I was looking for a clear photo of a B&S tool holder with a flat, I didn't find one.  I guess they didn't mill a flat so the tool holder can be rotated for clearance between the cross slide tooling.  Yes removing some of the holders can be a bear to remove.  Good to read turret lathes are still running and producing parts.


----------



## wa5cab (Aug 26, 2013)

*Re: B&S Tooling For Atlas Turret Tailstock*

Bill,

I have around 25 B&S 5/8" shank tool holders.  None have flats and none show the tell-tale footprint of a set screw, either.

Robert D.


----------



## Bill C. (Aug 27, 2013)

*Re: B&S Tooling For Atlas Turret Tailstock*



wa5cab said:


> Bill,
> 
> I have around 25 B&S 5/8" shank tool holders.  None have flats and none show the tell-tale footprint of a set screw, either.
> 
> Robert D.



Thank for the information.  Are the set screws flat bottom?  Also some people over torque them as well.  I agree with you a tool holder shouldn't have any clamp markings.  Takes time to remove from the turret and file down the raised areas on the holder.  Thank you for the reply.  Bill


----------



## oldgoaly (Aug 27, 2013)

*Re: B&S Tooling For Atlas Turret Tailstock*

I just pulled my 10" turret tail stock out, and was wondering if it was worth adding a spacer to use it on my 12" sort of talked myself into just cleaning up the 10" that I had been using for wood. So that is what the turret tooling is???? I just took a quick check of it with a caliper, I was guessing a 3/4" weldon style. Are there different types used over the years???

View attachment 59609
View attachment 59610


----------



## wa5cab (Aug 28, 2013)

*Re: B&S Tooling For Atlas Turret Tailstock*

oldgoaly,

The 10" and 12" tailstock turrets (and lever action tailstocks) are the same except for the base. The 10" uses the same 10D-6 base as does the standard tailstock. The 12" ones use an L6-6A base, which is the same as a 10D-6 except 2.000" tall. You can use another 10D-6 with a longitudinal slot in the top as a spacer, although the upper one will overhang the lower one slightly as they are wider at the top than at the bottom. The late (Commercial) 12" base will look better as it is a little wider at the top. I was about to do that for my lever action tailstock when I stumbled across the 12" turret. I have the drawings if you decide to put your 10" turret on your 12" lathe and want them.

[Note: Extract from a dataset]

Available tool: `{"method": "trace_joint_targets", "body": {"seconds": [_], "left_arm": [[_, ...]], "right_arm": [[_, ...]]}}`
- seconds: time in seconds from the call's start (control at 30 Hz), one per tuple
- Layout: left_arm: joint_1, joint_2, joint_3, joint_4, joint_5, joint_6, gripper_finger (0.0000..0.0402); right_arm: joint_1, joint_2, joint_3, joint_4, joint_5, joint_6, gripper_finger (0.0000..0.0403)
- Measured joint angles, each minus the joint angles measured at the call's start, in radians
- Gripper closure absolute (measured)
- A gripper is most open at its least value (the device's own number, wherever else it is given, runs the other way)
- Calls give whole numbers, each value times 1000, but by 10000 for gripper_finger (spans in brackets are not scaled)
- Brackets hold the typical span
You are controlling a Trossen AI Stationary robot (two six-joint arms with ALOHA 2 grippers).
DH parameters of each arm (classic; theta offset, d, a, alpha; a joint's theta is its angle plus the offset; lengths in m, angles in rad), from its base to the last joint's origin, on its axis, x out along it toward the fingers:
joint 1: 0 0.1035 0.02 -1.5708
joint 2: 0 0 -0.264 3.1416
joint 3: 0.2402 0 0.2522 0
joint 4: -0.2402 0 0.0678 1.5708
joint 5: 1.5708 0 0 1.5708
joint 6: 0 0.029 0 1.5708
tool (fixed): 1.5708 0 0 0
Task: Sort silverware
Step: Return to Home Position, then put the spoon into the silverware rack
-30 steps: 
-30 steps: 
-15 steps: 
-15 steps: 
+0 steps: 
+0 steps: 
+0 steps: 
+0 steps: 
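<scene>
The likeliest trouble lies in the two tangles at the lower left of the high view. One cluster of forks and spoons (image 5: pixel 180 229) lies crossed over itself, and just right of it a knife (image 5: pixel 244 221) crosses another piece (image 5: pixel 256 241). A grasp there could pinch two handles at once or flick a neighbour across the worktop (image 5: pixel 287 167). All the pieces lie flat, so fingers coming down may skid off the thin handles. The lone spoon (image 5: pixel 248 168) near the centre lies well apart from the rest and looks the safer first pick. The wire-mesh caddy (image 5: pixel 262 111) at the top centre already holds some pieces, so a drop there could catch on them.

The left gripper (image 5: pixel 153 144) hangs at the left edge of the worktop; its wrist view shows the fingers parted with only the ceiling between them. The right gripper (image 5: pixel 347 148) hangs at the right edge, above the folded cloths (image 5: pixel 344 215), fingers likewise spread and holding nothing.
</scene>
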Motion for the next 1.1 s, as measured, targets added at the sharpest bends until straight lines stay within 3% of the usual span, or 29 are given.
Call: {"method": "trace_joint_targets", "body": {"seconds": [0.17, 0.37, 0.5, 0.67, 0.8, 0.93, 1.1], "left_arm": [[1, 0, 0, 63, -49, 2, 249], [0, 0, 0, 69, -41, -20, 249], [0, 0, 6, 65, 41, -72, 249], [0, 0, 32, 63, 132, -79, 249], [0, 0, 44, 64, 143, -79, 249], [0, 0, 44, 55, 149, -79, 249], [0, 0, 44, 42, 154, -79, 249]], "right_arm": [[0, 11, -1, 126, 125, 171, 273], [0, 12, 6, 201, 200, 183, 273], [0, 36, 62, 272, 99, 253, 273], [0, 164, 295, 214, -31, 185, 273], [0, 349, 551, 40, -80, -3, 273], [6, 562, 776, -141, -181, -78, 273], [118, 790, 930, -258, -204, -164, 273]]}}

My assumption is that the Atlas turrets (both bed and tailstock) used the Weldon style holders. But I have never seen any for sale by themselves. I've low-bid several turrets that had tooling in them just to find out, but always got outbid and didn't raise as I don't need another turret.

Bill C.,

I'll check the set screws in both turrets that I have.  Too late to do it tonight.

Robert D


----------